_WORK INSTRUCTION_
From top to bottom, retype the data exactly, passing over any picture.

-- PROVIDED MATERIAL follows --

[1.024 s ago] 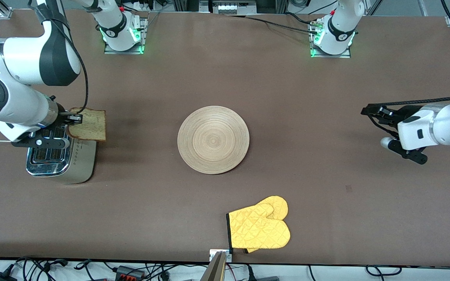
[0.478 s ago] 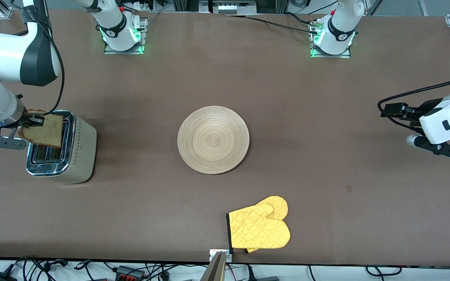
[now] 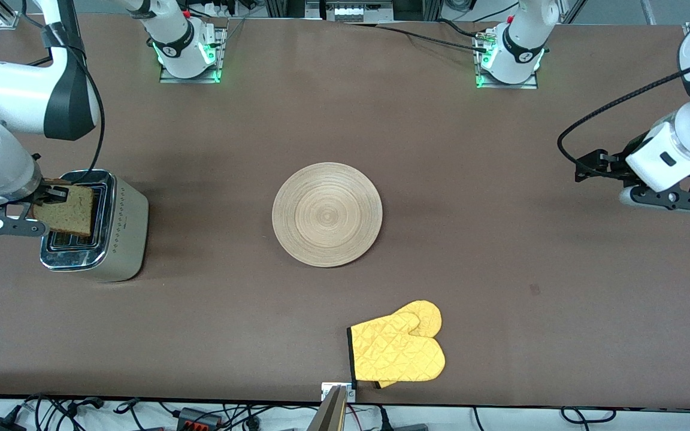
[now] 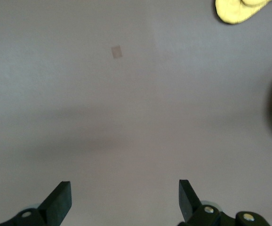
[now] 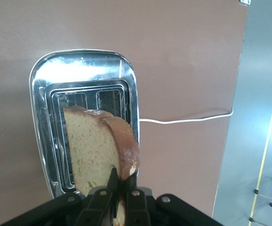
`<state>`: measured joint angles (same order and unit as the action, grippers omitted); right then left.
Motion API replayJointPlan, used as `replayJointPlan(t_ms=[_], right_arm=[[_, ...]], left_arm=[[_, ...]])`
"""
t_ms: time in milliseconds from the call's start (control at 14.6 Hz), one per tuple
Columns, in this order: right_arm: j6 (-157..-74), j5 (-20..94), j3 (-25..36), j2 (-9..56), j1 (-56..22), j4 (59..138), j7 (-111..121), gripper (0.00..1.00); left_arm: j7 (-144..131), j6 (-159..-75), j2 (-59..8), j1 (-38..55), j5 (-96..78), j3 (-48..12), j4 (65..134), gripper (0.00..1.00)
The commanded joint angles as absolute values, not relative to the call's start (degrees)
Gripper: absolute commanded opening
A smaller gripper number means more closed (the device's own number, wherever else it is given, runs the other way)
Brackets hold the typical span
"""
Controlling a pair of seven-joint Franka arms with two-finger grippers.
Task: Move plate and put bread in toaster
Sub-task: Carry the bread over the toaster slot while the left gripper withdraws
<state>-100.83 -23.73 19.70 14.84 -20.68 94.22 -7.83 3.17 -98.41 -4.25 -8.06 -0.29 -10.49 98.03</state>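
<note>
The right gripper (image 5: 122, 188), jaws clamped on the bread (image 5: 98, 150), holds it upright, edge-down over the toaster (image 3: 123, 221) slots, lengthwise along them; the left gripper (image 4: 124, 200) waits open-jawed over bare surface (image 3: 501, 269).

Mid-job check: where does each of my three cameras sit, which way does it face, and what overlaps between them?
Front view: high, facing both bases, looking down on the plate, mitt, toaster; both arms show.
Left wrist view: over bare table, looking down; open left tool tips show.
Right wrist view: above the toaster, looking down; right tool grips the bread.
Shared: front and right wrist views show toaster and bread; front and left wrist views show the mitt.
</note>
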Motion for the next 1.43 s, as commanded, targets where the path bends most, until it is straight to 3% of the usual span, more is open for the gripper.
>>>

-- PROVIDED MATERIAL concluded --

_ANSWER TO THIS EXERCISE_
[1.024 s ago] 
[0.478 s ago] 
[now] 
[now] 
[now] 
`<state>`: measured joint angles (same order and unit as the action, grippers omitted); right then left.
Motion API replayJointPlan, used as `replayJointPlan(t_ms=[_], right_arm=[[_, ...]], left_arm=[[_, ...]])`
"""
t_ms: time in milliseconds from the call's start (control at 14.6 Hz), one per tuple
Columns, in this order: right_arm: j6 (-157..-74), j5 (-20..94), j3 (-25..36), j2 (-9..56), j1 (-56..22), j4 (59..138), j7 (-111..121), gripper (0.00..1.00); left_arm: j7 (-144..131), j6 (-159..-75), j2 (-59..8), j1 (-38..55), j5 (-96..78), j3 (-48..12), j4 (65..134), gripper (0.00..1.00)
The commanded joint angles as absolute values, not relative to the call's start (degrees)
Gripper: absolute commanded opening
A smaller gripper number means more closed (the device's own number, wherever else it is given, runs the other way)
Brackets hold the typical span
"""
Controlling a pair of seven-joint Franka arms with two-finger grippers.
Task: Move plate and put bread in toaster
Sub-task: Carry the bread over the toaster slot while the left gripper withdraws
<state>-100.83 -23.73 19.70 14.84 -20.68 94.22 -7.83 3.17 -98.41 -4.25 -8.06 -0.29 -10.49 98.03</state>
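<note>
The right gripper (image 5: 122, 188), jaws clamped on the bread (image 5: 98, 150), holds it upright, edge-down over the toaster (image 3: 123, 221) slots, lengthwise along them; the left gripper (image 4: 124, 200) waits open-jawed over bare surface (image 3: 501, 269).

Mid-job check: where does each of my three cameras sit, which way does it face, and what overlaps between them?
Front view: high, facing both bases, looking down on the plate, mitt, toaster; both arms show.
Left wrist view: over bare table, looking down; open left tool tips show.
Right wrist view: above the toaster, looking down; right tool grips the bread.
Shared: front and right wrist views show toaster and bread; front and left wrist views show the mitt.
</note>
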Motion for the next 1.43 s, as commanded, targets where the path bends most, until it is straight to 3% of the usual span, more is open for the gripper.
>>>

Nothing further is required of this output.